The term Southern Oscillation is used to represent the effects of El Niño and La Niña on the sea level pressure of the off-equatorial South Pacific. We’ll discuss it further in Chapter 4.3 ENSO Indices. Also discussed in that chapter, there’s another widely used ENSO index. It represents the effects of El Niño and La Niña events on the sea surface temperature anomalies of the equatorial Pacific region called NINO3.4, which is bounded by the coordinates of 5S-5N, 170W-120W. The Southern Oscillation Index and NINO3.4 sea surface temperature anomalies do NOT represent the process of ENSO. They are used only to indicate the frequency, strength and duration of El Niño and La Niña events. They indicate nothing more.

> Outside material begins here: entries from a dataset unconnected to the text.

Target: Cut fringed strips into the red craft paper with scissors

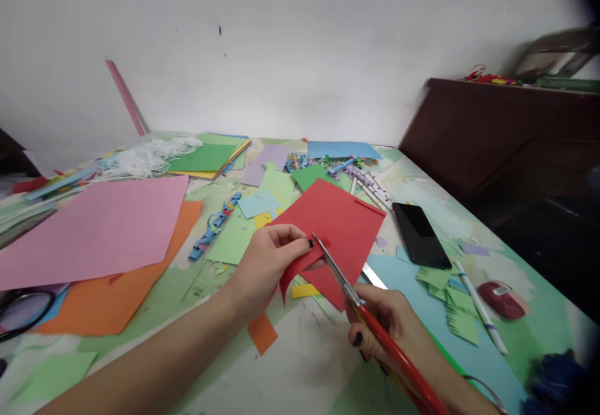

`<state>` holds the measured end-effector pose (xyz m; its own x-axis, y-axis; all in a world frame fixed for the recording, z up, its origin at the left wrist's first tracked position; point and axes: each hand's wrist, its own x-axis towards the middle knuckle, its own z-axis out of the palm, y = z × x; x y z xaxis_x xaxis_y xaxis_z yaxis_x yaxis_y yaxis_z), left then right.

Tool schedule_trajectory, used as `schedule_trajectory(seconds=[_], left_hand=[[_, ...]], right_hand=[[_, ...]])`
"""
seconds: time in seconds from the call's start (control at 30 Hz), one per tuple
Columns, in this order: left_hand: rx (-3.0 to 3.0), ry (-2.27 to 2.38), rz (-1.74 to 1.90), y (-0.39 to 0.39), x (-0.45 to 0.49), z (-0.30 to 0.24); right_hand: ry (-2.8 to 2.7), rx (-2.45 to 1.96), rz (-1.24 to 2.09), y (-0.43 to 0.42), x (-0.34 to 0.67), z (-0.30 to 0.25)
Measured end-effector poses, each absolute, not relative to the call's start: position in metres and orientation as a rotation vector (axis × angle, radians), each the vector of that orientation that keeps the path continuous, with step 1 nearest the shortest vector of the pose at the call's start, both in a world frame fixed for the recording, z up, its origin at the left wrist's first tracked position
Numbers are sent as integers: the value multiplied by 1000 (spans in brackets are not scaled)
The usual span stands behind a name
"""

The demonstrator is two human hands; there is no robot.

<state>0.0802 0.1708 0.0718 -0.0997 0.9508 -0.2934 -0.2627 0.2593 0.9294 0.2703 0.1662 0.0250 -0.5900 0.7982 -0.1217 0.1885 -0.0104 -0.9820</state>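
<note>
Red paper (344,215) between and just beyond my hands, scissors (382,335) at it.
My left hand (267,262) pinches the paper under its thumb, near a curled corner; my right hand (394,318) is curled round the scissors' red handles, blades pointing toward my left thumb. A black phone (419,234) lies beyond my right hand; left of my left hand, a pink sheet (100,230) overlaps an orange sheet (112,305).
</note>
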Motion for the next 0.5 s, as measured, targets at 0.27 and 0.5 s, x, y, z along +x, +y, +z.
schedule_trajectory(seconds=[0.27,0.5], left_hand=[[756,1223,1200,170,79,71],[737,1218,1208,171,80,74]], right_hand=[[-1828,-1063,1595,168,271,24],[-1746,-914,1679,167,270,25]])
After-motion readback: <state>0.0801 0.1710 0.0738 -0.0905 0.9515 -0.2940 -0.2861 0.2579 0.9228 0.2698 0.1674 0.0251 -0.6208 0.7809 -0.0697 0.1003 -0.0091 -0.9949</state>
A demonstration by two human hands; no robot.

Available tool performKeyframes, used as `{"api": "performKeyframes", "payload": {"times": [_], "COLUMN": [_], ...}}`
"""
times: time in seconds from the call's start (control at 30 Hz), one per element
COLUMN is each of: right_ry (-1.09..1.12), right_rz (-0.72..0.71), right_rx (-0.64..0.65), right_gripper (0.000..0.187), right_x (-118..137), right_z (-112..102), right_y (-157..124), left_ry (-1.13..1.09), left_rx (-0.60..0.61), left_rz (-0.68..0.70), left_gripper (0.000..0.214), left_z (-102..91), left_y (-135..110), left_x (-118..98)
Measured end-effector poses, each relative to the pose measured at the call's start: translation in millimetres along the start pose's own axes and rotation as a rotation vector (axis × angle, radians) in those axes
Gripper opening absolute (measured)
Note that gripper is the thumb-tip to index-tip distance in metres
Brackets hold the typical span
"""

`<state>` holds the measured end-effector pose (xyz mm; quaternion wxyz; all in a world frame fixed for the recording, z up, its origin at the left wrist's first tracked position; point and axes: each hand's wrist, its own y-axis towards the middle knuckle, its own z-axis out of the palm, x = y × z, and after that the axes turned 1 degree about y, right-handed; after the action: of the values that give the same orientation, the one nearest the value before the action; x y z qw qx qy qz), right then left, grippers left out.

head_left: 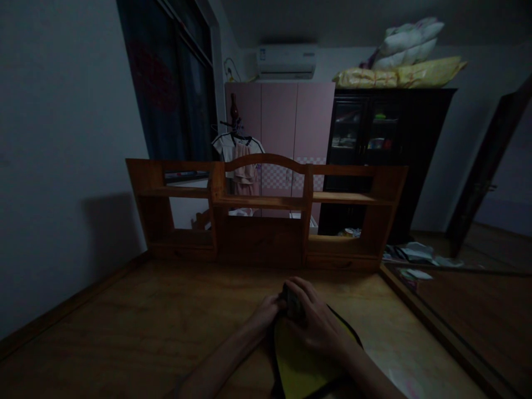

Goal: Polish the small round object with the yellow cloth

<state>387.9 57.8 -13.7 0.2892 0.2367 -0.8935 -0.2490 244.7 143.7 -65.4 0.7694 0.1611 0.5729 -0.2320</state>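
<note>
A yellow, flat piece with black edging (301, 366) lies on the wooden board in front of me. At its far end is a small dark object (294, 306), too dim to name. My right hand (318, 327) is wrapped over this object from the right, its fingers curled across the top, and its palm hides part of the yellow piece. From the left, my left hand (269, 311) pinches at the near side of the same object, its fingertips partly hidden.
The wide wooden board (187, 310) has a raised edge (432, 327) on the right. A wooden shelf headboard (260, 238) stands across its far end, with a wall (75, 166) at left. Beyond are pink wardrobe doors (278, 119) and a black cabinet (386, 127). Clear plastic (394, 377) lies at right.
</note>
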Motion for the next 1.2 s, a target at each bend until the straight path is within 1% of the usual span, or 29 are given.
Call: {"api": "performKeyframes", "payload": {"times": [0.07, 0.17, 0.33, 0.47, 0.53, 0.67, 0.8, 1.0, 1.13, 1.2], "right_ry": [0.021, 0.049, 0.085, 0.094, 0.088, 0.068, 0.070, 0.071, 0.065, 0.063], "right_rz": [0.010, 0.023, 0.036, 0.033, 0.024, 0.014, 0.012, 0.031, 0.038, 0.039], "right_rx": [0.001, 0.015, 0.048, 0.056, 0.059, 0.064, 0.078, 0.043, 0.024, 0.015], "right_gripper": [0.076, 0.076, 0.079, 0.080, 0.081, 0.084, 0.084, 0.082, 0.083, 0.083], "right_x": [1, 1, 4, 1, -2, -4, -5, -5, -3, -1], "right_z": [1, 1, -2, 1, 2, 4, 5, 5, 2, 0], "right_y": [1, 1, -1, -1, -1, -2, -3, -1, 1, 1], "left_ry": [0.020, 0.069, 0.114, 0.143, 0.153, 0.167, 0.224, 0.215, 0.185, 0.166], "left_rx": [-0.026, -0.032, -0.118, -0.192, -0.225, -0.231, -0.268, -0.172, -0.162, -0.138], "left_rz": [0.036, 0.095, 0.164, 0.195, 0.200, 0.188, 0.206, 0.215, 0.163, 0.130], "left_gripper": [0.030, 0.033, 0.039, 0.033, 0.033, 0.040, 0.040, 0.044, 0.052, 0.053], "left_z": [-3.3, -7.5, -15.6, -21.2, -21.6, -19.4, -20.2, -20.4, -17.3, -16.4], "left_y": [3, 7, 11, 11, 10, 9, 11, 12, 13, 13], "left_x": [5, 9, 7, 1, -1, -3, 1, 3, 3, 4]}}
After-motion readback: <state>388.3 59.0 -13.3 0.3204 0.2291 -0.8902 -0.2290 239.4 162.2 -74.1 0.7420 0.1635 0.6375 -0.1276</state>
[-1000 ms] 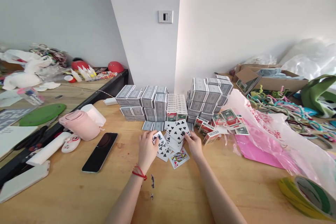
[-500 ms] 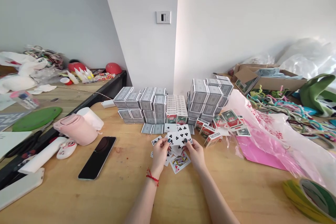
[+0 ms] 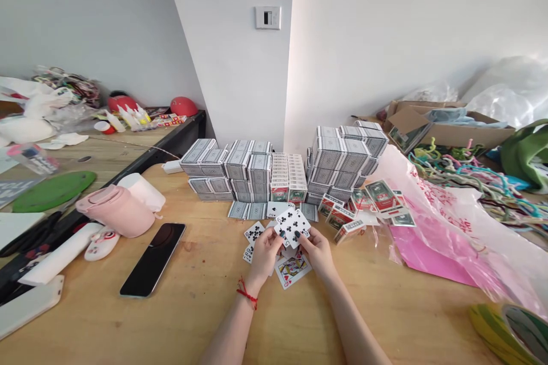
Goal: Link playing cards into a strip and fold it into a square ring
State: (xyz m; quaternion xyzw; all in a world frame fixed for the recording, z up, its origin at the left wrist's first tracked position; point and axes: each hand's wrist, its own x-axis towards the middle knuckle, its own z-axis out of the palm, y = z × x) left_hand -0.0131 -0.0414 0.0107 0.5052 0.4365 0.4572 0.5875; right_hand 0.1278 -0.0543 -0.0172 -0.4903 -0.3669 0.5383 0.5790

They do not represent the process of ENSO, only its effect on the variable being measured for the index.

RECAP

El Niño-Southern Oscillation and ENSO Cycle are convenient phrases used to describe El Niño and La Niña. El Niño and La Niña events are not repetitive in time so they are not true oscillations. If it’s understood that an ENSO cycle may not lead to another series of El Niño and La Niña events nor even lead to the opposite phase, then cycle is applicable.

It’s a lot easier to write El Niño-Southern Oscillation than it is to write El Niño-La Niña/Sea Level Pressure Difference Between Darwin and Tahiti Quasiperiodic Climate Pattern.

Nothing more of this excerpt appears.